'The plan is working' says Osborne but is it working for the environment?
Yesterday's Autumn Statement was unsurprisingly awash with facts and figures on the UK's previous, present and future economic situation. Equally expected was the little mentioning of how the Government's fiscal plan is incorporating environmental security.
As usual, the Chancellor skimmed over the pressing matter of environmental conservation and resource security, fundamental to our economy, in favour of stabilising the UK’s debt crisis through austerity measures.
Don’t get me wrong, the economic situation needs to be addressed with fierce attentiveness but when the Chancellor talks about creating a sustainable economy without mentioning concerns around resource scarcity and climate change, it’s hard to take the man seriously.
For the past few years businesses and sustainability professionals have been screaming from the hill tops that for economic prosperity, environmental considerations must be incorporated.

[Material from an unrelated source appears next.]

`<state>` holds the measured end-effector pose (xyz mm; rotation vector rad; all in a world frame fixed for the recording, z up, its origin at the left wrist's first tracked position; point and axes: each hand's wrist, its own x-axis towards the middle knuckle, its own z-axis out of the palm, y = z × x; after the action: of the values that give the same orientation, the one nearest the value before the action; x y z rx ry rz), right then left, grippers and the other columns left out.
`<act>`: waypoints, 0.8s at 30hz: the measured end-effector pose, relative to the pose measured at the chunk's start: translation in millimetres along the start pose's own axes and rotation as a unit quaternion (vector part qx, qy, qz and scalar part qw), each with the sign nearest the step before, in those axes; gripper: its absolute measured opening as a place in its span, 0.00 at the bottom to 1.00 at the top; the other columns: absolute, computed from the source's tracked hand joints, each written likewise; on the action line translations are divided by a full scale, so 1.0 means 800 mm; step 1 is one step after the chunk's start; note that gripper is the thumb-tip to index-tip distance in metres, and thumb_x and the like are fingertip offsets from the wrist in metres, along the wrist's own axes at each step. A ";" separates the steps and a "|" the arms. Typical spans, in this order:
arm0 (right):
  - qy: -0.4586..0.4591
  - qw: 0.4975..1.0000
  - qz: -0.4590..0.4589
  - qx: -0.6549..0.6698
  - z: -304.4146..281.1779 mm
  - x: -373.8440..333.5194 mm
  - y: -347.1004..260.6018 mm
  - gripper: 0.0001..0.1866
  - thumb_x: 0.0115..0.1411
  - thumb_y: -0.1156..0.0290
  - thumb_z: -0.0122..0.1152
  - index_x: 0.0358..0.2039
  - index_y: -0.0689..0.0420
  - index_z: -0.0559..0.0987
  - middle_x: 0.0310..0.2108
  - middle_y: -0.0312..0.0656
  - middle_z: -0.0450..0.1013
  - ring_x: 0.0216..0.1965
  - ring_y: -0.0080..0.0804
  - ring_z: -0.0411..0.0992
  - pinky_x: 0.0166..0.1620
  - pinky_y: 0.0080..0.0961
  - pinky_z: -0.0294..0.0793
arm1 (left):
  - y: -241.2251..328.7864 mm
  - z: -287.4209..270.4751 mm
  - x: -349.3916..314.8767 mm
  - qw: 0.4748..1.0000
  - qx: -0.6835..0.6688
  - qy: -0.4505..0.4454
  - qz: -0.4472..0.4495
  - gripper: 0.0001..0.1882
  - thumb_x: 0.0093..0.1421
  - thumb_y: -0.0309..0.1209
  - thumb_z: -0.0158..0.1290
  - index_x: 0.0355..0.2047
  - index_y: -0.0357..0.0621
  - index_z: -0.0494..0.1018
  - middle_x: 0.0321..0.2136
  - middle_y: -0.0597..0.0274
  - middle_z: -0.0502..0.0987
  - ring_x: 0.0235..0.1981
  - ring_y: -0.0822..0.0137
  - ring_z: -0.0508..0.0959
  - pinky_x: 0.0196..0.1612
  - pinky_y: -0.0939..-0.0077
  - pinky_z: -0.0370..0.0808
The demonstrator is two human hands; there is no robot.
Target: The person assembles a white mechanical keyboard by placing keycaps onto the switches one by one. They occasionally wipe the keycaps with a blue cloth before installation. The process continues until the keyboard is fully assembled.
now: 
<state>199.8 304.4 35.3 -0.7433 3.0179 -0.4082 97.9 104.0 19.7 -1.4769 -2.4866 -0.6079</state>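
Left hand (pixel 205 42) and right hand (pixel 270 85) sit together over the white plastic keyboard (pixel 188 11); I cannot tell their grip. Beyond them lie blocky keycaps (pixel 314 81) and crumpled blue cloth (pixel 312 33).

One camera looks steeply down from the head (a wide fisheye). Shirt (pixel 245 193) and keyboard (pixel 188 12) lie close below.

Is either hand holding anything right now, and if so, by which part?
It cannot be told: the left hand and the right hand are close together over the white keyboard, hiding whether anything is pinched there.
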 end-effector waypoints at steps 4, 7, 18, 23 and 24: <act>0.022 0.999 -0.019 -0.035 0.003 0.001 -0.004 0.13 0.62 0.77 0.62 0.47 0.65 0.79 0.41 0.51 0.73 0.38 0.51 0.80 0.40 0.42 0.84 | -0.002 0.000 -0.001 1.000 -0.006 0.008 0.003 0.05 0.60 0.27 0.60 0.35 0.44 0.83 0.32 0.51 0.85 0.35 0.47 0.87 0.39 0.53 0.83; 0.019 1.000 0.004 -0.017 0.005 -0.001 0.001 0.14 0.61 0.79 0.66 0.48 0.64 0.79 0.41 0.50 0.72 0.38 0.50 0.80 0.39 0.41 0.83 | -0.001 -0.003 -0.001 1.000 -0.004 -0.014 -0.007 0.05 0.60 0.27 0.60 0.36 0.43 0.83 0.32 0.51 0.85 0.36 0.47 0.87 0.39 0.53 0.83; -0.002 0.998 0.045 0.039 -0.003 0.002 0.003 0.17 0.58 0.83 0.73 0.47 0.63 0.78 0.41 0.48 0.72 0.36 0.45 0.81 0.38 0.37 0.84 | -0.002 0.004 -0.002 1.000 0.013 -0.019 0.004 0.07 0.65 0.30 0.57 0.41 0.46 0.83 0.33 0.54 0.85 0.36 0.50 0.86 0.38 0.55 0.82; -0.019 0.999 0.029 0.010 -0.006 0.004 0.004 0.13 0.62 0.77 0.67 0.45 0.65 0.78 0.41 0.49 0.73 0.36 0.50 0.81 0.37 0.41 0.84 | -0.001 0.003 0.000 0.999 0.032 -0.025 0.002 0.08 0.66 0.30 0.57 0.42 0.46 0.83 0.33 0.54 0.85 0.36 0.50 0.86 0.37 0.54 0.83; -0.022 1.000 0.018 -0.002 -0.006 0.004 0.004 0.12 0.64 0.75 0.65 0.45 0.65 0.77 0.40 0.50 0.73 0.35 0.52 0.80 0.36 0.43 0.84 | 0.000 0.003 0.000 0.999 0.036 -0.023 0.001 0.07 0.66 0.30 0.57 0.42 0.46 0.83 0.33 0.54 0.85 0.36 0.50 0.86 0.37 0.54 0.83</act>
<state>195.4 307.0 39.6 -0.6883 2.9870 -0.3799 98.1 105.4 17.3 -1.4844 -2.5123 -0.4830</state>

We’ve heard it time and time again - the ‘two go hand-hand’.
But has the Government heeded these calls? I’m not so sure. Again, it’s hard to accept the Coalition's strategy when it barely mentions the need to cut carbon emissions in spending plans covering the next five or so years, particularly when it claims to be the ‘greenest Government ever’. Ok, the Chancellor mentioned shale gas and nuclear but are these the answers to reaching our carbon emissions targets?
The Government’s plans to roll-back green levies such as ECO, and instead provide tax breaks for shale gas firms is going to anger environmentalists across the land but will they find solitude in the fact that offshore wind power is getting the backing the industry has been calling for? Or will they sink their teeth into the Government’s decision to cut onshore and solar subsidies? I know which one my moneys on.

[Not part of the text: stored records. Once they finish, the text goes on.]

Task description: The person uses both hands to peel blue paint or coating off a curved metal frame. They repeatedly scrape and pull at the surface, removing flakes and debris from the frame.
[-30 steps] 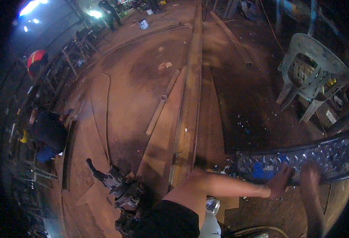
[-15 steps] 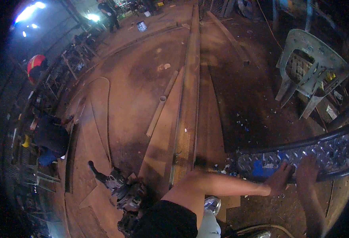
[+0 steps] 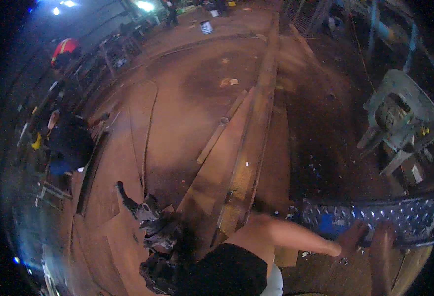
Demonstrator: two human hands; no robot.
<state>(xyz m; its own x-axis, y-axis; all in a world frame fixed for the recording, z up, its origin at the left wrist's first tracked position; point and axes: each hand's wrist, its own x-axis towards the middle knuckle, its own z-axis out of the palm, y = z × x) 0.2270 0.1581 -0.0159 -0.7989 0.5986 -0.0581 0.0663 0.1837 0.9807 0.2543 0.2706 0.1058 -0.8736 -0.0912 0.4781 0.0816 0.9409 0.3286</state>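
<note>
To my right is a long, slightly curved tread-plate step with a raised diamond pattern, dark tubular edges and a blue patch. My left hand reaches across to its near edge, and the fingers look curled over it. Close beside it, my right hand is closed on the same edge, its fingertips over the plate. Both hands are dim and somewhat blurred, so the fingers' undersides are hidden. My left arm wears a short dark sleeve.
A steel beam runs away from me, with a pipe to its left. Left of my arm stands dark machinery. A worn plastic chair is at right. A person crouches at left; another wears red.
The whole view has shifted, so floor, chair and step appear lower and mostly farther right. Both hands stay at the step's near edge. The crouching person's arm now reaches out farther.
</note>
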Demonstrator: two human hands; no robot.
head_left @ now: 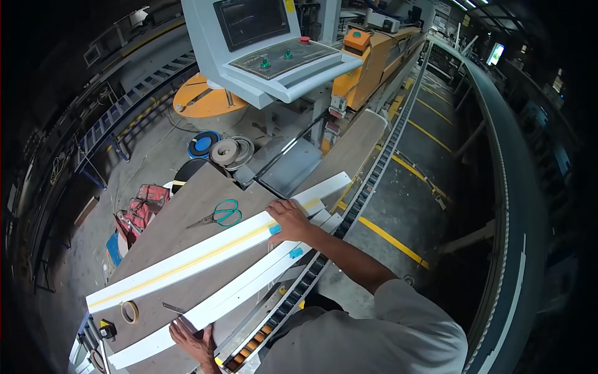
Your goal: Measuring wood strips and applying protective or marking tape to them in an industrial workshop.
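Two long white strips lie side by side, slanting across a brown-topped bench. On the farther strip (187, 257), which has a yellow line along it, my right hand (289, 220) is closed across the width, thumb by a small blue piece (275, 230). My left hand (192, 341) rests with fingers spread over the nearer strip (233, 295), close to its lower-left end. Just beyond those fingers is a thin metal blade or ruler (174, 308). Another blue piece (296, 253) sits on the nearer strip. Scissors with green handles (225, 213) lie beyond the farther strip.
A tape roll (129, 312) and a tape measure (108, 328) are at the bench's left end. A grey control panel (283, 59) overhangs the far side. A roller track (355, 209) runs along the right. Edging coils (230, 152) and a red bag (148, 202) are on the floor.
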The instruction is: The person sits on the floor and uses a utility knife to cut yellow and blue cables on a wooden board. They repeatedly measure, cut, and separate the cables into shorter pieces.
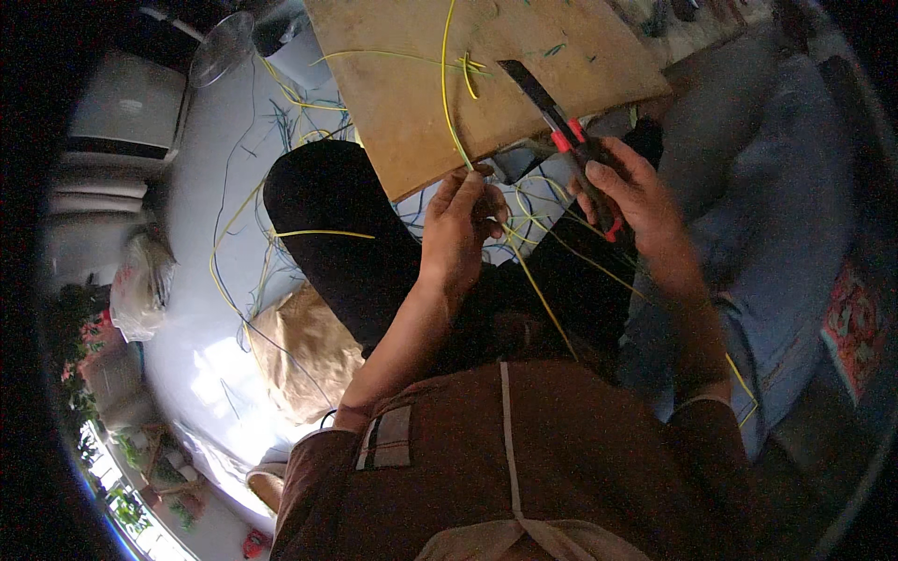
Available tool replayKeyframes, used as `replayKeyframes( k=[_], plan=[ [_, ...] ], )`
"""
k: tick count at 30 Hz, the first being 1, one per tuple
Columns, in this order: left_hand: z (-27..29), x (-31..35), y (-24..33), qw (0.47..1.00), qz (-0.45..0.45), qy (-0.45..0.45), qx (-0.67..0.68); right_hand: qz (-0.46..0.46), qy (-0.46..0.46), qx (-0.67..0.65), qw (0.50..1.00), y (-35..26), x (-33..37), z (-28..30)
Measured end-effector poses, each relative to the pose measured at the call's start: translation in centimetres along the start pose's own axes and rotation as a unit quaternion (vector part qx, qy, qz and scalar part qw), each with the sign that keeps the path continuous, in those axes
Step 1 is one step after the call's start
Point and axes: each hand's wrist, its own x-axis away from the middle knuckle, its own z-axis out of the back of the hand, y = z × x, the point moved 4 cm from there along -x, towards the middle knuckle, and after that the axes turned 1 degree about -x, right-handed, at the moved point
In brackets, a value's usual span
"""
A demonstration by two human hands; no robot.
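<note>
My left hand [458,220] is closed in a pinch on a thin yellow-green wire [447,89], just off the near edge of a wooden board [393,103]. From the fingers the wire runs up over the board, and a yellow length hangs down toward my lap. My right hand [631,192] grips a black and red utility knife [575,140] with its dark blade out, pointing up and left above the board. Blade and wire are apart. Short cut yellow pieces [470,77] and small green scraps [555,50] lie on the board.
Yellow and blue-green wires [281,131] lie tangled on the pale floor [192,224] at left and between my knees. A brown paper bag [304,355] rests beside my left leg. A grey-white bucket [304,56] stands past the board's left edge. Blue fabric [776,215] spreads at right.
</note>
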Motion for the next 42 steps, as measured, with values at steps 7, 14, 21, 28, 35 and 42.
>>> replayKeyframes(
  k=[7,14,21,28,35,42],
  plan=[
    [0.9,-0.4,-0.5,1.000,0.019,0.022,0.007,0.074,0.054,0.165,0.982,-0.5,-1.7,0.2],
    [0.4,-0.6,0.1,0.998,0.043,-0.007,0.034,0.340,0.034,0.608,0.717,-3.5,-1.6,-3.4],
    [0.1,-1.1,-0.4,0.999,0.016,0.004,0.033,0.334,0.034,0.660,0.672,-3.1,-2.7,-4.3],
    [1.8,0.5,0.9,0.994,-0.083,0.072,-0.005,0.406,-0.012,0.637,0.656,-2.6,-4.9,-6.6],
    [1.2,0.5,-0.3,0.984,-0.012,0.101,0.143,0.390,-0.062,0.640,0.659,-2.4,-6.5,-8.7],
    [0.8,-0.3,-0.6,0.983,-0.033,0.090,0.157,0.445,-0.013,0.637,0.629,-2.2,-6.7,-7.7]
  ],
)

You would have expected, with the recently published research from the IPCC and WMO, which provides clearer evidence that man (and woman!) is largely responsible for climate change, that the Government would step up to the plate and get behind securing our resources and natural habitat, not only for the good of the country but to encourage a renaissance of a once booming economy.
The Chancellor said that part of a Government’s role was to make difficult decisions and see them through to the end – but if Mr Osborne continues down this road the end may be more in sight than he thinks!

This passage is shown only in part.